Question 1209670
Here's how to find the constant k:

1. **Rearrange the equation:** Combine like terms and move everything to one side:

   4x² + 9y² - 8x + 54y + k - 2x² - 5y² + 12x - 34y = 0
   2x² + 4y² + 4x + 20y + k = 0

2. **Complete the square:**  Group the x and y terms and complete the square for each:

   2(x² + 2x) + 4(y² + 5y) + k = 0
   2(x² + 2x + 1) - 2 + 4(y² + 5y + 25/4) - 25 + k = 0
   2(x + 1)² + 4(y + 5/2)² + k - 27 = 0
   2(x + 1)² + 4(y + 5/2)² = 27 - k

3. **Standard form of an ellipse:** Divide by (27 - k) to get the equation in standard form:

   [2(x + 1)²] / (27 - k) + [4(y + 5/2)²] / (27 - k) = 1
   [(x + 1)²] / [(27 - k)/2] + [(y + 5/2)²] / [(27 - k)/4] = 1

4. **Area of an ellipse:** The area of an ellipse is given by A = πab, where a and b are the semi-major and semi-minor axes.

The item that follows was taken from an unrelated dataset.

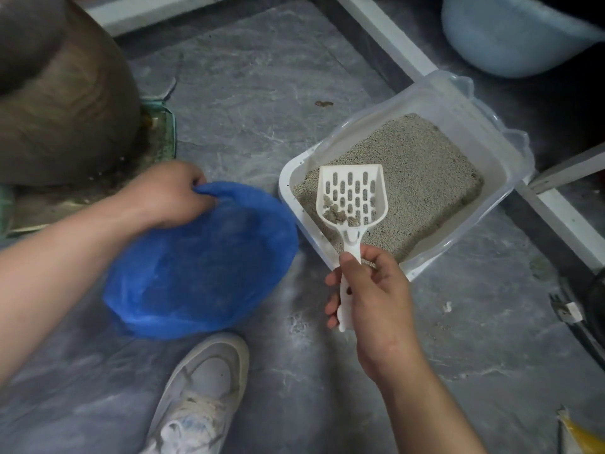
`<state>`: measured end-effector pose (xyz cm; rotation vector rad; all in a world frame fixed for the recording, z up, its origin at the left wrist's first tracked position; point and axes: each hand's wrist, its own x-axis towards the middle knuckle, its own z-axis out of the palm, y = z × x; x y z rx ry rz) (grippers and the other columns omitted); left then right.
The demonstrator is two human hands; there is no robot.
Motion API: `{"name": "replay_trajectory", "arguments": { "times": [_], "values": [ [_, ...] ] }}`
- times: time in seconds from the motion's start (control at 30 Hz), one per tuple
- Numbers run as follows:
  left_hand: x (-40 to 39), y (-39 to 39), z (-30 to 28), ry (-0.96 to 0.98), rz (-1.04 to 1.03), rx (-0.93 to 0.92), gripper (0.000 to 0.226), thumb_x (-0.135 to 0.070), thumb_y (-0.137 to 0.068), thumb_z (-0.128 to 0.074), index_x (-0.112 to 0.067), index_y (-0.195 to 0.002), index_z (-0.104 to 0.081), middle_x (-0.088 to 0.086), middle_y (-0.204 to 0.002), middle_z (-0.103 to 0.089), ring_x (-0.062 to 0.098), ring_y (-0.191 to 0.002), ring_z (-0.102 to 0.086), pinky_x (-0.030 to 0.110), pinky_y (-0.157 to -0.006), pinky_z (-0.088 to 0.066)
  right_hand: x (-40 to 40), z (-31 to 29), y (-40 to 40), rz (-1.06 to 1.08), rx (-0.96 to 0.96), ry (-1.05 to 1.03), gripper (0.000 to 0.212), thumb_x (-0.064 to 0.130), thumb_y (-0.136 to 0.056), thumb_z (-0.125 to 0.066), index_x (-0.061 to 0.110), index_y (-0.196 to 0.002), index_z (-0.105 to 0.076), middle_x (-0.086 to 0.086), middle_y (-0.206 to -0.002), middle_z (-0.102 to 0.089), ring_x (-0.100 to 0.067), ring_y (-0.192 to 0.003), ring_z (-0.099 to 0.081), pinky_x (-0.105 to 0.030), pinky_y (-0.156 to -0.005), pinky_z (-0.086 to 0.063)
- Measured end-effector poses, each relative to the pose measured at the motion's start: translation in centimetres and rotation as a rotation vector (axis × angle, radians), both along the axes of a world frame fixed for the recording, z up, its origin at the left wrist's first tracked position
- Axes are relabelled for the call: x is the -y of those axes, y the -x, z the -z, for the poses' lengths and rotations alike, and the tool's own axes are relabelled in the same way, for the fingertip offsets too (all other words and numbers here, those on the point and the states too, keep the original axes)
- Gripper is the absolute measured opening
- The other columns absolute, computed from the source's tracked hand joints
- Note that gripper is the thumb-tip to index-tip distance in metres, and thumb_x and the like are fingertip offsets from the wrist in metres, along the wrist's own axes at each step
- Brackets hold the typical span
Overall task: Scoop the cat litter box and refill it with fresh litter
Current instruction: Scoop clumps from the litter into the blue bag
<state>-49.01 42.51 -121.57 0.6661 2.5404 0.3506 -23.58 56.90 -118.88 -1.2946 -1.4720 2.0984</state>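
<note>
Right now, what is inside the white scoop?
A few grey-brown clumps sit at the handle end of the scoop. The rest is bare slots with litter visible through them. The right hand covers the handle.

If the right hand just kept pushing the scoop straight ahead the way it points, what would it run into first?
Probably the litter. The right hand aims the white scoop up-frame over the litter box, so its front edge would likely meet the litter, or the box's far wall if kept level; height is unclear.
</note>
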Motion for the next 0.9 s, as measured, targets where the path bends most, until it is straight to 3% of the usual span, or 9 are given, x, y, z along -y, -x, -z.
{"name": "replay_trajectory", "arguments": {
  "times": [0.1,0.23,0.4,0.5,0.57,0.6,0.73,0.9],
  "values": [
    [0.8,-0.5,0.3,-0.028,-0.256,0.095,0.02,-0.026,-0.084,-0.072,-0.007,-0.082,-0.064,0.015,-0.083,-0.067,0.031,-0.079,-0.064,0.035,-0.068,-0.051,0.2,0.2,0.1,-0.043,-0.001,-0.005,0.009,0.013,-0.099,-0.057,0.014,-0.108,-0.056,-0.012,-0.073,-0.065,-0.024,-0.044,-0.049,-0.028,-0.039,-0.04],
    [2.1,-1.4,0.9,-0.248,-0.514,0.407,0.015,-0.017,-0.087,-0.068,-0.003,-0.091,-0.064,0.023,-0.093,-0.072,0.036,-0.078,-0.071,0.046,-0.071,-0.057,0.9,0.5,0.2,-0.102,-0.002,-0.001,0.008,0.014,-0.099,-0.057,0.019,-0.105,-0.058,-0.012,-0.073,-0.066,-0.023,-0.044,-0.05,-0.028,-0.04,-0.039],
    [2.1,-3.1,1.2,-0.339,-0.574,0.471,0.005,-0.012,-0.091,-0.064,-0.01,-0.088,-0.06,0.018,-0.081,-0.069,0.026,-0.065,-0.065,0.032,-0.056,-0.051,1.8,1.1,0.4,-0.197,-0.005,-0.007,0.025,0.014,-0.099,-0.058,0.036,-0.091,-0.065,-0.015,-0.075,-0.066,-0.024,-0.044,-0.049,-0.027,-0.04,-0.039],
    [1.9,-3.9,1.3,-0.392,-0.62,0.5,0.028,-0.019,-0.079,-0.068,-0.005,-0.103,-0.061,0.026,-0.096,-0.072,0.039,-0.082,-0.072,0.052,-0.068,-0.056,2.5,1.5,0.4,-0.255,0.011,-0.012,0.018,0.014,-0.098,-0.059,0.031,-0.1,-0.065,-0.013,-0.074,-0.065,-0.023,-0.046,-0.046,-0.026,-0.04,-0.037],
    [1.9,-4.0,1.4,-0.42,-0.638,0.482,0.04,-0.023,-0.07,-0.066,-0.003,-0.104,-0.063,0.026,-0.097,-0.072,0.044,-0.088,-0.071,0.061,-0.07,-0.056,2.9,2.0,0.3,-0.297,0.049,-0.018,0.017,0.016,-0.098,-0.059,0.031,-0.103,-0.064,-0.012,-0.073,-0.065,-0.022,-0.046,-0.046,-0.025,-0.04,-0.036],
    [1.7,-4.0,1.3,-0.434,-0.638,0.46,0.039,-0.023,-0.069,-0.064,-0.001,-0.101,-0.064,0.027,-0.095,-0.072,0.044,-0.088,-0.071,0.06,-0.069,-0.056,3.1,2.3,0.2,-0.328,0.077,-0.021,0.017,0.017,-0.098,-0.059,0.033,-0.102,-0.064,-0.01,-0.073,-0.065,-0.022,-0.046,-0.046,-0.025,-0.04,-0.036],
    [1.8,-3.0,1.8,-0.428,-0.641,0.27,0.021,-0.016,-0.077,-0.065,0.001,-0.091,-0.066,0.019,-0.083,-0.071,0.032,-0.073,-0.068,0.038,-0.06,-0.05,3.7,3.7,0.0,-0.468,0.189,-0.017,0.021,0.017,-0.097,-0.056,0.036,-0.097,-0.065,-0.004,-0.067,-0.06,-0.018,-0.046,-0.046,-0.024,-0.039,-0.036],
    [2.4,-3.2,2.5,-0.4,-0.62,0.089,0.01,-0.015,-0.078,-0.064,-0.007,-0.084,-0.064,0.005,-0.072,-0.063,0.02,-0.063,-0.056,0.031,-0.052,-0.04,3.2,5.2,-0.1,-0.529,0.336,-0.148,0.022,0.023,-0.095,-0.055,0.044,-0.094,-0.061,-0.001,-0.071,-0.062,-0.018,-0.051,-0.057,-0.03,-0.042,-0.05]
  ]
}}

In our case:

   a² = (27 - k)/2  => a = √[(27 - k)/2]
   b² = (27 - k)/4  => b = √[(27 - k)/4] = √[(27 - k)/2]/√2 = a/√2

5. **Solve for k:** We're given that the area is 6π:

   6π = πab
   6 = ab
   6 = √[(27 - k)/2] * √[(27 - k)/4]
   6 = (27 - k)/2√2
   12√2 = 27 - k
   k = 27 - 12√2

Therefore, the constant k is 27 - 12√2.